PROVIDED RECORDS:

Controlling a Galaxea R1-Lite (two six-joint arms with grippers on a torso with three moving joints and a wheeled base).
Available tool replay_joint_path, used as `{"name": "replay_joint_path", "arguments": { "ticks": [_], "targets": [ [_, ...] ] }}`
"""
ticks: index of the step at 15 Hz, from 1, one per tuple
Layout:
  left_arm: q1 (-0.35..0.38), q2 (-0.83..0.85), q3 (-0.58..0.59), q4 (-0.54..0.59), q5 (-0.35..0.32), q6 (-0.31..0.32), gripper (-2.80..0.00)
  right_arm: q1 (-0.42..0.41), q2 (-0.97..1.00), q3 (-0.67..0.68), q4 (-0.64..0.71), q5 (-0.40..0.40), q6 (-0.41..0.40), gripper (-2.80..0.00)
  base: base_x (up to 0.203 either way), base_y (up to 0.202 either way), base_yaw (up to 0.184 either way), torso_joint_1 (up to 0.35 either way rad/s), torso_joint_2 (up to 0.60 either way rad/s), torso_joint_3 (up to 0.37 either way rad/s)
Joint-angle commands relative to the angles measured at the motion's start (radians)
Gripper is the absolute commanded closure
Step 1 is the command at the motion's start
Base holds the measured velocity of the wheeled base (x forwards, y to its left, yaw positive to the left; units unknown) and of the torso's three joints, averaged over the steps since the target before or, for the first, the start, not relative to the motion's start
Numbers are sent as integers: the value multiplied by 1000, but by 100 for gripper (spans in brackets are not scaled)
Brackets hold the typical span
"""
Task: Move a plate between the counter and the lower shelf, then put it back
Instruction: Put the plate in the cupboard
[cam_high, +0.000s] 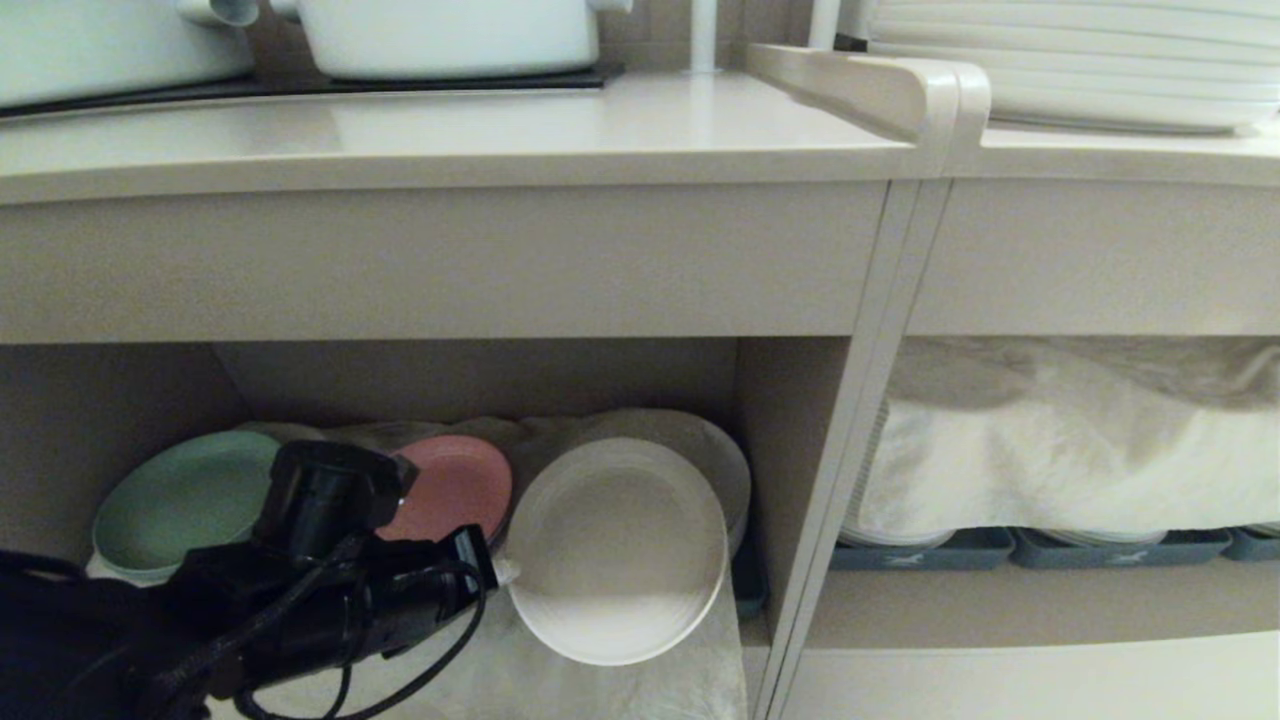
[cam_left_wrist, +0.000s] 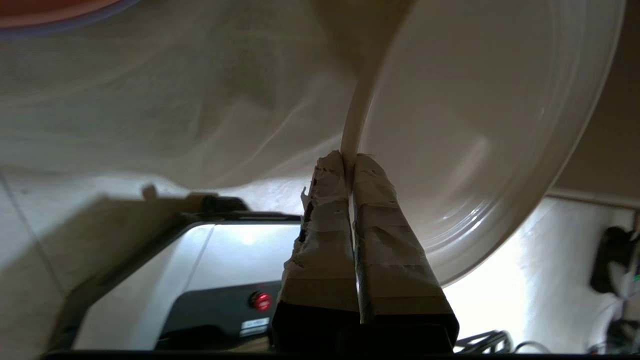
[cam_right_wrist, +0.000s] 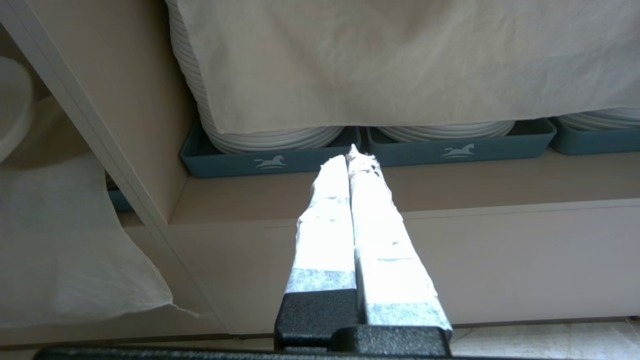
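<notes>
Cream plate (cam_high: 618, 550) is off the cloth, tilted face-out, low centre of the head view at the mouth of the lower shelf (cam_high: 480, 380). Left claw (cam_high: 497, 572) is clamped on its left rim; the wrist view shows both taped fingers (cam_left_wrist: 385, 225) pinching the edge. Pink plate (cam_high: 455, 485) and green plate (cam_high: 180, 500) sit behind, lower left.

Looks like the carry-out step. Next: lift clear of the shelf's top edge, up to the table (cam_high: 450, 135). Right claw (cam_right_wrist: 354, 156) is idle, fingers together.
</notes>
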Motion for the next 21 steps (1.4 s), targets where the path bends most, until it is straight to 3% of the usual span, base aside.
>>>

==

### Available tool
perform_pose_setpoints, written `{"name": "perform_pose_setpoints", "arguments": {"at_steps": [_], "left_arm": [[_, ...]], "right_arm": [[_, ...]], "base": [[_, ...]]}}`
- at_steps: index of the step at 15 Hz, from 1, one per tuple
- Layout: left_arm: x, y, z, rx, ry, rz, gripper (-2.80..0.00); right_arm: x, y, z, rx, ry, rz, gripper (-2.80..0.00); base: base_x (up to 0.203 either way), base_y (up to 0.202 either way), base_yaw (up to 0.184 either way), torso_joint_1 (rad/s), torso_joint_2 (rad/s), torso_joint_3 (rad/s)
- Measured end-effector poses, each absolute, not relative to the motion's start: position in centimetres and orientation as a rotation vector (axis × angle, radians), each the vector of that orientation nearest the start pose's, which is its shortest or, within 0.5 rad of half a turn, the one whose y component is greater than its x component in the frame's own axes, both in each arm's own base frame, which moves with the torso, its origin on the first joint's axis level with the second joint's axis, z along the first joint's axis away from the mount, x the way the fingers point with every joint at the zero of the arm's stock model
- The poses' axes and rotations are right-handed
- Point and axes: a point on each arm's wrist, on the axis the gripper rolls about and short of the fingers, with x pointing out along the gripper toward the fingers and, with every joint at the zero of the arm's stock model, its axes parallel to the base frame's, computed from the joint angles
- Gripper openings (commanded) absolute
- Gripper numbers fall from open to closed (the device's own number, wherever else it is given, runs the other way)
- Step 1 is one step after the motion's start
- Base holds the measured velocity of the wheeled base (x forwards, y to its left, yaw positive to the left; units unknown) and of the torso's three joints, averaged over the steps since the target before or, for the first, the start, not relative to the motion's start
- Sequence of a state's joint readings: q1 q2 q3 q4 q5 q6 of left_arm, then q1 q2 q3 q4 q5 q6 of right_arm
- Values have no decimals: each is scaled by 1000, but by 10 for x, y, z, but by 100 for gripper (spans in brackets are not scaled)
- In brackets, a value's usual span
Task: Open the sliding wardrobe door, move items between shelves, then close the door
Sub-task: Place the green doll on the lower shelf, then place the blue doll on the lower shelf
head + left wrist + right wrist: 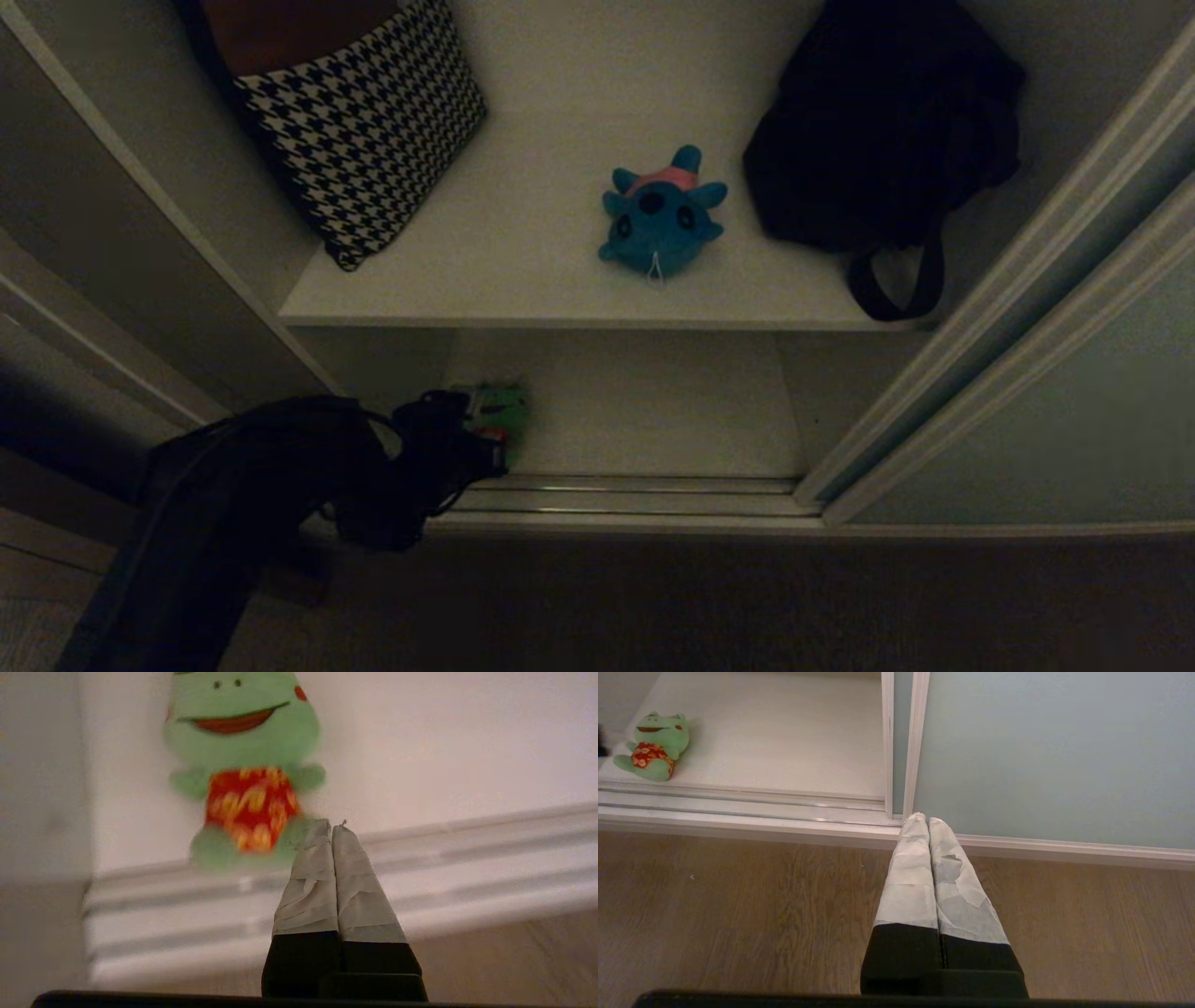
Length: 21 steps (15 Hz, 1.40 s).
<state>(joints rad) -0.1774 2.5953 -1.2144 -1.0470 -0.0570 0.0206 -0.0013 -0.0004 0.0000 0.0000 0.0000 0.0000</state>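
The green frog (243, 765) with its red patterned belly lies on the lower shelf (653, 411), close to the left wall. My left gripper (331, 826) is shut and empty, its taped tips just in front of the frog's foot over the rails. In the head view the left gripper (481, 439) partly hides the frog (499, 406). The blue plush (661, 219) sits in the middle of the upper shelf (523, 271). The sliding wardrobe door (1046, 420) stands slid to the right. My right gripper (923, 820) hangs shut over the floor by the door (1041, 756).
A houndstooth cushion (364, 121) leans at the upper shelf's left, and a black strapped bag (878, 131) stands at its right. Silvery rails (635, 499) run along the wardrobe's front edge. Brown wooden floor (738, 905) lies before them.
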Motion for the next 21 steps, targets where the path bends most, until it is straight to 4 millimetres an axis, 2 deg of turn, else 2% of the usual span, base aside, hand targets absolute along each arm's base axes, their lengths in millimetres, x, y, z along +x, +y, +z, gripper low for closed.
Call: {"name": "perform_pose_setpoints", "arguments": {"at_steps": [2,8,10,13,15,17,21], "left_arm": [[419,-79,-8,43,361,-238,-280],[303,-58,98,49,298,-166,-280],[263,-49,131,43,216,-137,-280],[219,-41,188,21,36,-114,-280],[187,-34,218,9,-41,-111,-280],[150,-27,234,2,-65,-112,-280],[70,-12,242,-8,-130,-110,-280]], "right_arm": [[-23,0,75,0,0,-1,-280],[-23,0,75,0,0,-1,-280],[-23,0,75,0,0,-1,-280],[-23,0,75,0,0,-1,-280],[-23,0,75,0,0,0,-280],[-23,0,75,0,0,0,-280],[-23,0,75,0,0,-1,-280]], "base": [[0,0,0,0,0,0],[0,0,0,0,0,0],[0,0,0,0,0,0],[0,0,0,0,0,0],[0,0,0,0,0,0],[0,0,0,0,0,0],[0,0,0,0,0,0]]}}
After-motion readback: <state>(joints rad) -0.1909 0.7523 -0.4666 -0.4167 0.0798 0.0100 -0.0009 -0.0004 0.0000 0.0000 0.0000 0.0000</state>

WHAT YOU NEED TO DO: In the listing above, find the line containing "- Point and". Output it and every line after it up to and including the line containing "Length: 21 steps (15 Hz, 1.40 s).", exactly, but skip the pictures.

EXERCISE RESPONSE:
- Point and axes: a point on each arm's wrist, on the axis the gripper rolls about and short of the fingers, with x pointing out along the gripper toward the fingers and, with every joint at the zero of the arm's stock model, its axes parallel to the base frame's, computed from the joint angles
- Gripper openings (commanded) absolute
- Gripper numbers fall from open to closed (the device's own number, wherever else it is given, runs the other way)
- Step 1 is one step after the motion's start
- Base holds the measured velocity of the wheeled base (x forwards, y to its left, yaw positive to the left; units unknown) and of the torso's three joints, averaged over the steps since the target before or, for the first, the start, not relative to the motion's start
- Sequence of a state's joint readings: q1 q2 q3 q4 q5 q6 of left_arm, then q1 q2 q3 q4 q5 q6 of right_arm
- Values have no decimals: each is scaled by 1000, but by 10 for x, y, z, but by 100 for gripper (spans in brackets are not scaled)
- In brackets, a value's usual span
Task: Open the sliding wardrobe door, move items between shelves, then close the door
Sub-task: Place the green doll on the lower shelf, then place the blue doll on the lower shelf
head + left wrist + right wrist: 
Length: 21 steps (15 Hz, 1.40 s).

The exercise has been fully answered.